Publié le Mercredi 7 septembre 2022 à 13h00.

Darmanin, l’imam, l’islamophobie

La « polémique » autour de l’expulsion de l’imam Hassan Iquioussen pourrait prêter à sourire si ce qui était en jeu n’était pas aussi grave. L’affaire est en effet des plus rocambolesques, jusqu’à déboucher sur la situation actuelle, qui pourrait se résumer comme suit : une personne à propos de laquelle un arrêté ministériel d’expulsion a été pris, et confirmé par le Conseil d’État après un long feuilleton, a quitté de son plein gré le territoire ; ce qui ne convient pas au ministère de l’Intérieur, qui a obtenu qu’un mandat d’arrêt européen soit lancé afin de rapatrier la personne en France… pour ensuite l’en expulser. Sachant, en outre, que l’on ne sait pas pour quelle destination, dans la mesure où le Maroc, qui avait au départ donné son accord (Hassan Iquioussen est né et a vécu en France mais il est de nationalité marocaine), avant de se rétracter.

Bref, comme le résume l’avocate de l’imam : « [Gérald Darmanin] ne veut pas que mon client respecte la décision ministérielle, il veut qu’il le fasse sous les caméras. Ce que cherche à faire le ministère de l’Intérieur, c’est à faire du buzz ». Il ne fait en effet aucun doute que Darmanin, qui se voit sans doute en nouveau Sarkozy, cherche à tout prix à faire de la politique-spectacle, quand bien même cela se ferait au mépris du droit et des décisions de justice. Le ministre de l’Intérieur s’est ainsi permis de qualifier de « délinquant » Hassan Iquioussen, alors que ce dernier n’a jamais été condamné par aucun tribunal.

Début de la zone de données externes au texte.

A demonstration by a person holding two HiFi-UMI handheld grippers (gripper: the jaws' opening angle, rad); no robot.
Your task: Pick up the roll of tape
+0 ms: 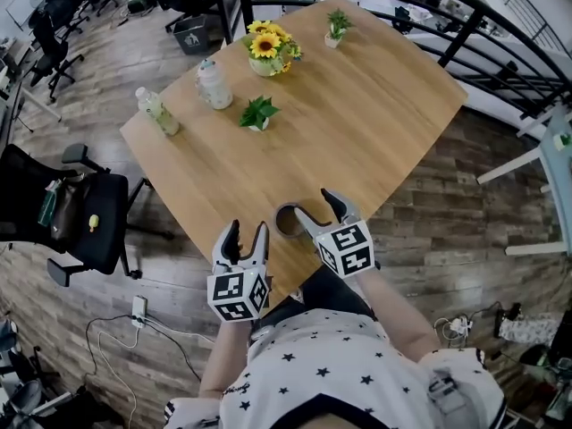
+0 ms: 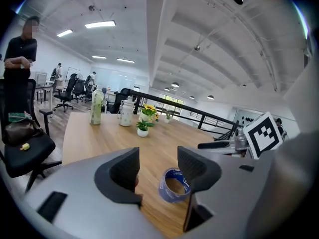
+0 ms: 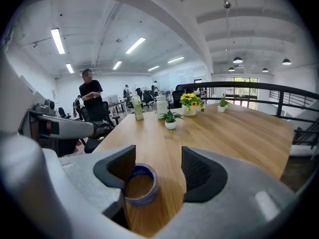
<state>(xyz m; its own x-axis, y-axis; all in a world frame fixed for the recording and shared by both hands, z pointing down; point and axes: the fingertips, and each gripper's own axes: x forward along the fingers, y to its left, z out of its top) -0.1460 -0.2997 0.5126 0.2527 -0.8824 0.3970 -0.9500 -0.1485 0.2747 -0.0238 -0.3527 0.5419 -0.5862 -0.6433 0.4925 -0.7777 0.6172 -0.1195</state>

Les récentes déclarations de Darmanin, suite à la décision du Conseil d’État de valider l’expulsion, sont particulièrement révélatrices et inquiétantes : « L’arrêt du Conseil d’État qui permet de dire que quelqu’un qui a des enfants, qui est marié en France, qui est né en France, peut quand même – 58 ans après – être expulsé, ça permettra d’évoquer d’autres cas ». Darmanin a bel et bien l’intention de s’en prendre à plusieurs dizaines d’autres imams et personnalités musulmanes, légitimant, entretenant et renforçant l’islamophobie.

Ainsi, au-delà du spectacle, c’est quelque chose de plus grave qui se joue. Disons-le tout net : s’opposer à l’expulsion d’Hassan Iquioussen n’est évidemment pas exprimer un soutien à ses positions et à certaines de ses déclarations réactionnaires sur les droits des femmes, les personnes LGBTI, les Juifs. Il s’agit tout simplement de souligner à quel point les obsessions de Darmanin, confortées par divers dispositifs liberticides comme la loi « séparatisme », représentent un danger majeur pour les libertés démocratiques élémentaires, banalisant l’islamophobie d’État, pour le plus grand plaisir de l’extrême droite. À cela, toute la gauche sociale et politique devrait s’opposer.